Analyse des intrazellulaeren Transports von fehlgefalteten Varianten des Vasopressin-V2-Rezeptors

Abstract

Die Mutationen in den Genen von Membranproteinen fuehren haeufig zu fehlgefalteten Proteinvarianten, die von einem Qualitaetskontrollsystem im fruehen sekretorischen Weg erkannt und retiniert werden. Resultate solcher Mutationen sind oft Ursache fuer vererbbare Krankheiten. Defekte Vasopressin-V2-Rezeptoren (V2R) koennen beispielsweise zu nephrogenem Diabetes Insipidus fuehren. Einen Ansatzpunkt fuer die Behandlung dieser Krankheiten stellen pharmakologische Chaperone dar, die den Faltungsprozess verbessern und dadurch den Transport der Rezeptormutanten zur Zellmembran unterstuetzen. Im Fall des V2R wurde der Antagonist SR121463B als pharmakologisches Chaperon beschrieben. SR121463B bindet mit hoher Affinitaet an den Rezeptor und blockiert die Bindungsstelle des natuerlichen Agonisten 8-Arginin-Vasopressin (AVP). Dadurch wird die Faltung erleichtert und die Rezeptoren koennen besser zur Zellmembran transportiert werden. Aufgrund der hohen Affinitaet von SR121463B und dessen nahezu irreversible Bindung koennen die mutierten Rezeptoren an der Zellmembran nicht mehr durch AVP aktiviert werden. In der vorliegenden Arbeit wurde ein High Throughput Screening (HTS) Verfahren entwickelt, mit dem Ziel, neue Substanzen zu identifizieren, die den Transport von faltungs- und transportdefekten V2R-Mutanten an die Zellmembran verbessern. Mittels dieses HTS wurde eine Bibliothek von ueber 17.500 Substanzen analysiert. Eine identifizierte Hitsubstanz war in der Lage, den Transport der L336T-Mutante des V2R an die Zellmembran stark zu steigern. Die im Rahmen der Entwicklung des HTS-Assays etablierte automatische Mikroskopie wurde auch dazu genutzt, Transportstudien an anderen G-Protein-gekoppelten Rezeptoren durchzufuehren, beispielsweise an Corticotropin-Releasing-Factor- Rezeptoren. Bisher war ungeklaert, ob pharmakologische Chaperone co- und/oder post-translational wirken. Um dieses zu untersuchen, wurden im zweiten Teil der Arbeit Fusionen des wildtypischen V2R und der fehlgefalteten Rezeptormutanten S167T und R337X mit dem photokonvertierbaren Fluoreszenzprotein mKikGR hergestellt. Mit Hilfe eines neu etablierten zellbasierten Assays wurde nachgewiesen, dass SR121463B sowohl co- als auch post-translational wirken kann.

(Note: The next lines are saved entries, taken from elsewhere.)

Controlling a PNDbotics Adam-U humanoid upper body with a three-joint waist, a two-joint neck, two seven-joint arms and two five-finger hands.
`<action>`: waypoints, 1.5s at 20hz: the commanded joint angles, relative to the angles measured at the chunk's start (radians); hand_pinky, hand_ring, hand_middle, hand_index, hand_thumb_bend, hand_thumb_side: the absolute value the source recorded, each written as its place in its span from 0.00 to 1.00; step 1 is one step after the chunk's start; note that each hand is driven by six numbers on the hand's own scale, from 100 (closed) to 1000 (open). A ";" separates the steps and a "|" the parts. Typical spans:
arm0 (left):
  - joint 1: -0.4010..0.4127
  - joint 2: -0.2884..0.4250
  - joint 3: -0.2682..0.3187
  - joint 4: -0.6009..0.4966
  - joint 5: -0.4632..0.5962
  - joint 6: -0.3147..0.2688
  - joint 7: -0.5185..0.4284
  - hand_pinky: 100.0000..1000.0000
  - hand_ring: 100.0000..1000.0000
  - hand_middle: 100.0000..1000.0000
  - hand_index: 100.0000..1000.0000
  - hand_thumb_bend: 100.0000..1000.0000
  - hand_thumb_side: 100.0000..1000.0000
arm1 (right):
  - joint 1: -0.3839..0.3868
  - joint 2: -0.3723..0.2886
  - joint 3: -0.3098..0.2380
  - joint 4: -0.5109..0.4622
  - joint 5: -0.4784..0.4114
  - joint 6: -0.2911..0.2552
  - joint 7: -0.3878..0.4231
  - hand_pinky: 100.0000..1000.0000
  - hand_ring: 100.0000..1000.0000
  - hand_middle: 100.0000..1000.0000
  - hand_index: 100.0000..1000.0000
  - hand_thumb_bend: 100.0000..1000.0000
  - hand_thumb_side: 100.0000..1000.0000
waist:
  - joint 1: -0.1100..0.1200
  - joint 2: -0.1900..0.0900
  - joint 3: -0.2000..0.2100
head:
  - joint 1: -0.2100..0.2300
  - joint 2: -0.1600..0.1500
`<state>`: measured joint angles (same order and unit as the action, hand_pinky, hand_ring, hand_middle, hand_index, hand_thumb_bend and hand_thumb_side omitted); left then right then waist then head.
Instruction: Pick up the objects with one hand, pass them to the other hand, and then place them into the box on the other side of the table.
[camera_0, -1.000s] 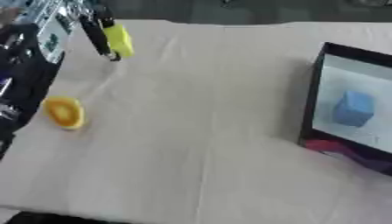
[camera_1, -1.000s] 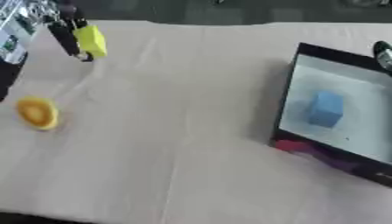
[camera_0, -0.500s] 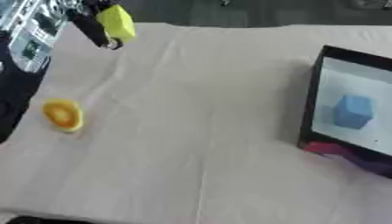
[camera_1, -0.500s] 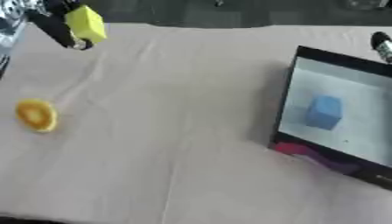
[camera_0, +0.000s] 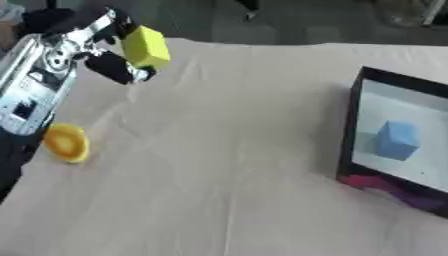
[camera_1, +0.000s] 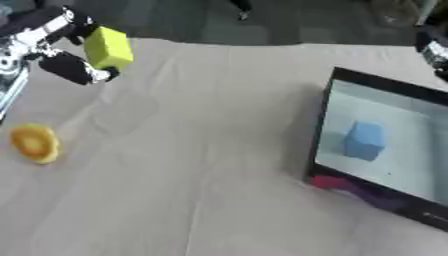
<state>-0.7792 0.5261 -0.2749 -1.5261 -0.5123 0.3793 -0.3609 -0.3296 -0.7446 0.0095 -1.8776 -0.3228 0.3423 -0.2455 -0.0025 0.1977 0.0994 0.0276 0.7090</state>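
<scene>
Tabletop (camera_0: 227, 165) w/ cream cloth; black-rimmed box (camera_0: 354, 125) at right edge, blue cube (camera_0: 396, 140) inside. Left hand (camera_0: 105, 60) up at far-left corner, fingers (camera_0: 112, 68) pinching yellow block (camera_0: 145, 47) clear of the cloth. Orange round thing (camera_0: 67, 143) lies on cloth near left edge; right hand (camera_1: 433, 47) barely in view at upper right, can't tell its fingers.

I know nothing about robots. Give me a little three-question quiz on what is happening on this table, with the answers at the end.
1. True or false: the left hand holds the yellow block up off the table.
2. What already lies inside the box? A) an orange round thing B) a blue cube C) nothing
3. Fill in: the orange round thing lies on the table's ____ side.

Key
1. True: fingers and thumb pinch the block in the air.
2. B: the blue cube.
3. Left, across from the box on the right. The right hand barely shows at the right edge.
</scene>
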 joint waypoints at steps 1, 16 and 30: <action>-0.001 -0.014 0.000 -0.009 0.023 -0.028 0.056 0.71 0.68 0.57 0.43 0.00 0.05 | -0.032 -0.034 0.006 -0.052 -0.004 -0.003 0.022 0.95 1.00 0.89 0.89 0.25 0.39 | -0.015 -0.019 0.000 | -0.006 -0.014; 0.058 -0.140 -0.013 0.008 -0.047 -0.146 0.190 0.70 0.67 0.56 0.43 0.00 0.08 | -0.253 -0.024 0.179 -0.122 0.163 -0.032 0.333 0.94 1.00 0.91 0.90 0.33 0.36 | -0.034 -0.026 0.006 | -0.032 -0.005; 0.077 -0.204 -0.030 0.009 -0.067 -0.271 0.275 0.69 0.66 0.55 0.43 0.00 0.09 | -0.392 0.075 0.291 -0.122 0.288 -0.014 0.525 0.94 1.00 0.90 0.89 0.37 0.36 | -0.047 -0.029 0.007 | -0.043 -0.005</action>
<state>-0.6919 0.3207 -0.3062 -1.5059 -0.5673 0.1185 -0.0915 -0.7032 -0.6626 0.3014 -1.9850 -0.0509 0.3263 0.2658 -0.0384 0.1977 0.1064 -0.0121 0.7092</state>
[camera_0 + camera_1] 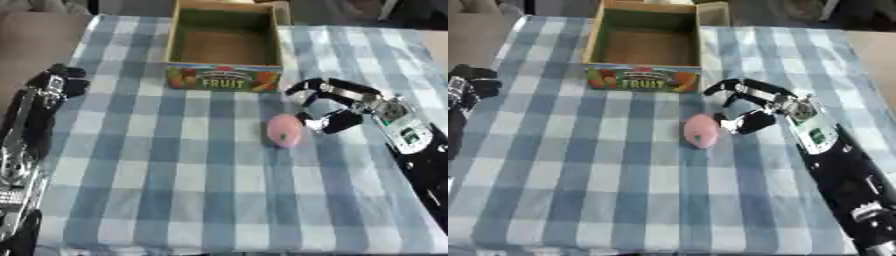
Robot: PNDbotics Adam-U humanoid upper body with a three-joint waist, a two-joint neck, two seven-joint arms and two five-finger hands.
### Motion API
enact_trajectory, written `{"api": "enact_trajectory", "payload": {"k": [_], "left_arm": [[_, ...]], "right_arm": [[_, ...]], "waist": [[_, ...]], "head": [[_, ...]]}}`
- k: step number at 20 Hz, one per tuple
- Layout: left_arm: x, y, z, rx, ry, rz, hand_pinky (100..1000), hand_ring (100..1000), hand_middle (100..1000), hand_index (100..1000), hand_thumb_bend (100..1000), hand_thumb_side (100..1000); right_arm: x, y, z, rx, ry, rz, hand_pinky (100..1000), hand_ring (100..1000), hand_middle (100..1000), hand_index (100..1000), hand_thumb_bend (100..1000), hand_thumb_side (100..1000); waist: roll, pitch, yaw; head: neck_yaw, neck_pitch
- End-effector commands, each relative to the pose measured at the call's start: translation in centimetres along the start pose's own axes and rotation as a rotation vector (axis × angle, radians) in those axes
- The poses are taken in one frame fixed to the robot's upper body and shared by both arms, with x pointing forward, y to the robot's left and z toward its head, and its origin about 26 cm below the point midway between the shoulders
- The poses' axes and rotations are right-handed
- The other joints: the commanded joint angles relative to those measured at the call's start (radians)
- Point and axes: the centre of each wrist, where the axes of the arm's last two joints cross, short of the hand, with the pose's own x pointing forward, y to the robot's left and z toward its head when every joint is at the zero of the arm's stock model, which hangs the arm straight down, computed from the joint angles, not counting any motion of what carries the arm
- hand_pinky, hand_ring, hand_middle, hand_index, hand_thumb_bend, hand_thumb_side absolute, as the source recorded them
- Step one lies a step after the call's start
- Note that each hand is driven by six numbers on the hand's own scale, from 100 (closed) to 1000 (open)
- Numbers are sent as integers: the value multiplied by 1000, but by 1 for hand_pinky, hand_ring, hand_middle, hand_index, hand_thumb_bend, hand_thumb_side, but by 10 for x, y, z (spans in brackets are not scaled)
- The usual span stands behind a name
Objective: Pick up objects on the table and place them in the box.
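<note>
A pink egg-shaped object (284,130) lies on the checked tablecloth in the middle of the table. My right hand (335,106) hovers just to its right, open, with fingers spread above and thumb low, close to the object but not closed round it. Behind them stands the open cardboard box (224,78) with "FRUIT" on its front wall; its inside looks empty. My left hand (59,82) rests at the left edge of the table, far from the object, its fingers curled.
The blue and white checked cloth (175,175) covers the whole table, with wide bare room in front. A brown seat (31,40) shows beyond the left edge.
</note>
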Motion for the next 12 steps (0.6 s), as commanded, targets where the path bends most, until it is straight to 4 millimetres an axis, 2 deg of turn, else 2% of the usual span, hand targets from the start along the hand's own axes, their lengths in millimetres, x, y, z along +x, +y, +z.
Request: {"api": "enact_trajectory", "payload": {"k": [1, 12], "left_arm": [[6, 5, -2, -1, -23, -18, 786, 722, 678, 706, 100, 819], [5, 5, -2, -7, -18, -20, 787, 723, 679, 707, 100, 818]], "right_arm": [[0, -6, 3, 21, 4, 24, 764, 1000, 870, 909, 100, 210], [3, -3, -5, 80, -24, 39, 767, 1000, 869, 908, 100, 214]], "waist": [[2, -17, -1], [-3, -27, -13]], "head": [[-2, 7], [-2, 15]]}}
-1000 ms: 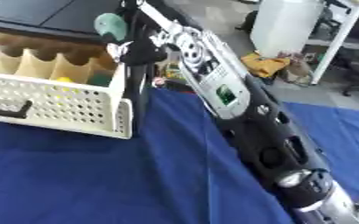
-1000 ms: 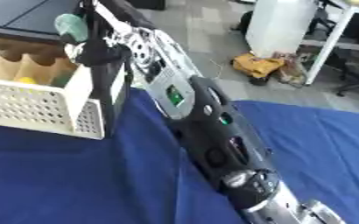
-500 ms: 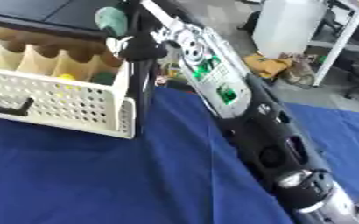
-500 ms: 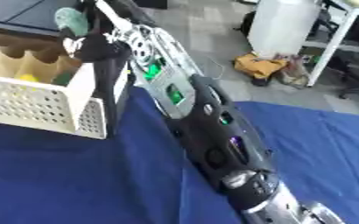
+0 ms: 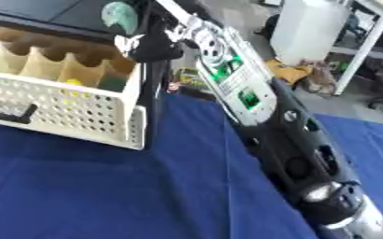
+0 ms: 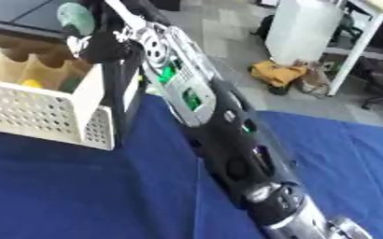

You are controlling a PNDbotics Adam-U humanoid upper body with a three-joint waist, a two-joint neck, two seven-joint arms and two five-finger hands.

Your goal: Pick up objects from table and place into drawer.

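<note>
My right arm (image 5: 252,102) runs from the lower right up to the far left, over the blue tablecloth (image 5: 105,196). Its hand (image 5: 150,44) is curled around a round pale green object (image 5: 119,14), which it holds above the right end of the white perforated drawer (image 5: 64,109). Brown cardboard dividers (image 5: 31,65) split the drawer into compartments. A yellow thing (image 5: 72,82) and a dark green thing (image 5: 113,84) lie in the compartments near the right end. The left hand shows in neither view.
A black handle (image 5: 11,114) sticks out of the drawer's front wall. Small coloured items (image 5: 178,81) lie on the cloth just behind the arm. Beyond the table there is a white cabinet (image 6: 305,32) and yellow clutter (image 6: 276,74) on the floor.
The right hand has carried the green object a little higher and farther over the drawer. The drawer has stayed in place.
</note>
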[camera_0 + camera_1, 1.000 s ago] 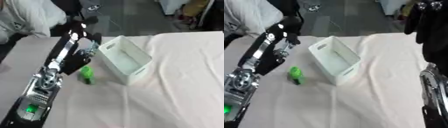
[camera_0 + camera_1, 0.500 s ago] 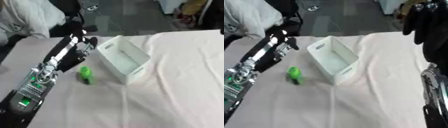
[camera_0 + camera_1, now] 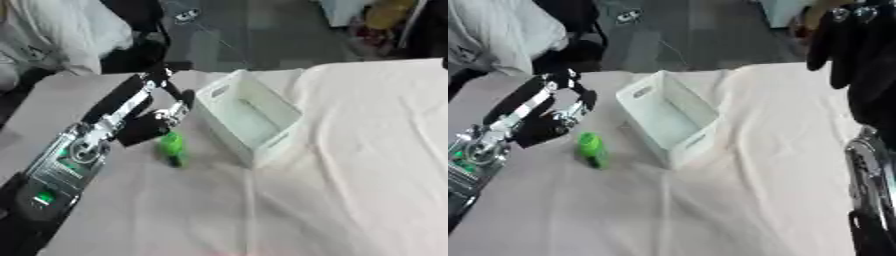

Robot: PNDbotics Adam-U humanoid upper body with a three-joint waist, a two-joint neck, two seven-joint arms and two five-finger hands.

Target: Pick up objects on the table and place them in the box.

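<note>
Change: since the earlier frame the left hand [image 3: 557, 117] has drawn back toward the robot and now sits lower, closer to the green object [image 3: 591, 148]; object and box lie as before.
Left hand: fingers curled, gripping nothing; the green object lies on the surface just beside and slightly nearer the robot than the fingertips, with a narrow gap showing.
Right hand: right hand [image 3: 859, 37] appears only in the right eye view, raised in the upper right corner, dark fingers hanging straight and relaxed, empty.
Only in left eye view: more of the left forearm, with a small green light low on it.
Box: white box [image 3: 249, 117], open-topped, to the right of the left hand, beyond the green object; nothing visible inside.
Room: broad open cloth between box and right hand; far surface edge lies just beyond the left hand.
Materials: surface [image 3: 350, 190] covered in pale, lightly creased cloth; box is smooth and rectangular with a slot handle in its end wall; green object is small, elongated, bottle-like.
</note>
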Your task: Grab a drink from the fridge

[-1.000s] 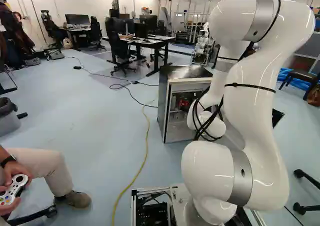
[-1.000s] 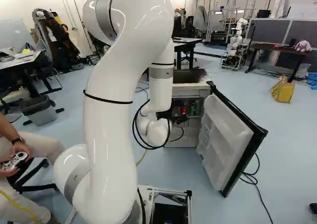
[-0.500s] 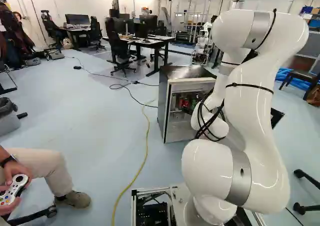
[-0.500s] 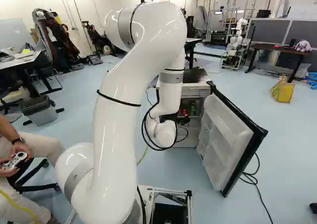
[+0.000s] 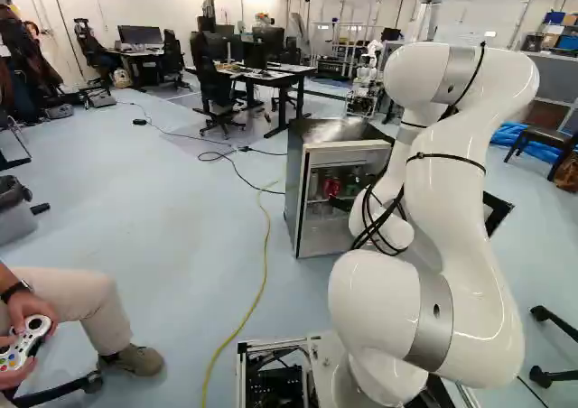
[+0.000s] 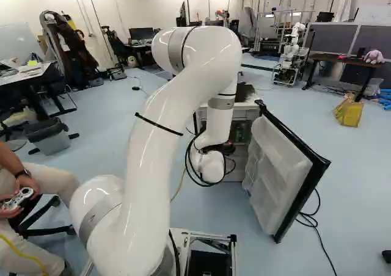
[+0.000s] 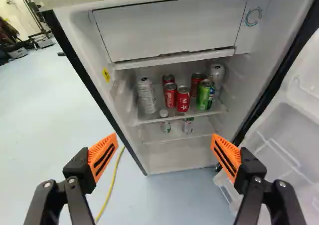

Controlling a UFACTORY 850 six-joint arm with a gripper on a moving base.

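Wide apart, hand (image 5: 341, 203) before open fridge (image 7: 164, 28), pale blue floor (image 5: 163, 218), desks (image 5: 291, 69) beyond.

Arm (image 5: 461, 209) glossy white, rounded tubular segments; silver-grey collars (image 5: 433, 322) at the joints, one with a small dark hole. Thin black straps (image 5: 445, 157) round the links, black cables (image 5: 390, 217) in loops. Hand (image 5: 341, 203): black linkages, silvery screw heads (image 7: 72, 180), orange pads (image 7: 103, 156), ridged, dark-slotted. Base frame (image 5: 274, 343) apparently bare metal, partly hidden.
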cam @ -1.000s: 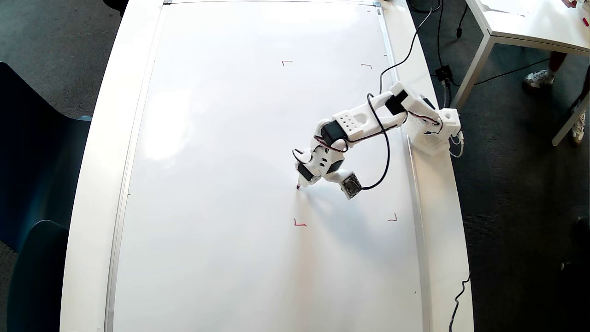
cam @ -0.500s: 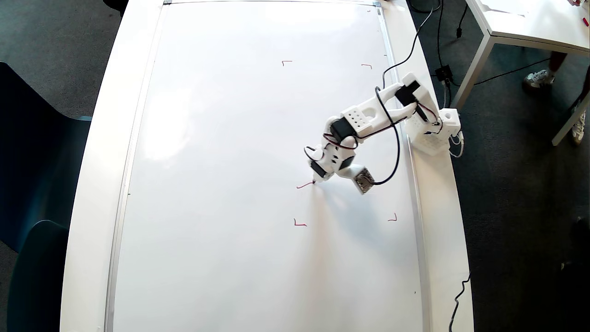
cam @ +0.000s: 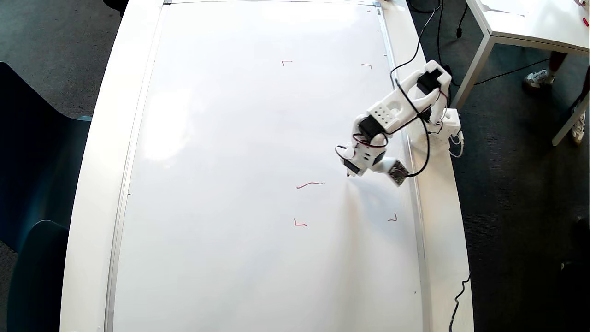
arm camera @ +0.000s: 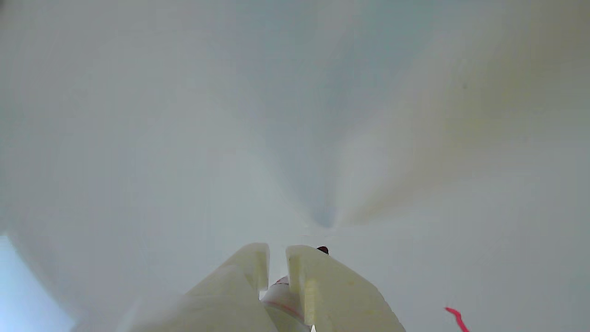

Mutations in the genes encoding for membrane proteins lead to misfolded protein forms that are recognized by a quality control system in the early secretory pathway. Misfolded proteins are usually retained intracellularly and may cause inherited diseases. In the case of the vasopressin V2 receptor (V2R) mutations may cause nephrogenic diabetes insipidus. A pharmacological approach to treat diseases where misfolded proteins play a role involves the use of pharmacological chaperones, which bind specifically to the native proteins, improve protein folding and consequently rescue the transport of the mutant receptors to the cell membrane. For the V2R, the antagonist SR121463B has been described as a pharmacological chaperone. SR121463B binds with very high affinity (i.e. almost irreversibly) to the receptor, with the consequence that the natural ligand 8-arginin-vasopressin (AVP) can not activate rescued receptors because the ligand binding pocket is blocked. In the present study, a high throughput screening assay (HTS) based on automated microscopy was developed in order to identify novel compounds which are able to rescue the trafficking of misfolded and transport defective V2R-mutants to the cell membrane. Using this HTS assay, a library containing over 17,500 compounds was analysed. One hit compound was found which was able to rescue significantly the transport of the L336T mutant of the V2R to the cell membrane. In various cooperations, the HTS assay was also used to analyze trafficking of other GPCRs such as corticotropin releasing factor receptors. To date, it was not completely clear whether pharmacological chaperones act co or post- translationally. In order to address this question, fusions of the wild type V2R and its misfolded receptor mutants S167T and R337X were generated with the photoconvertible fluorescent protein mKikGR in the second part of this study. By using a novel cell-based assay using mKikGR, it could be shown that the pharmacological chaperone SR1214363B can act co- as well as post- translationally.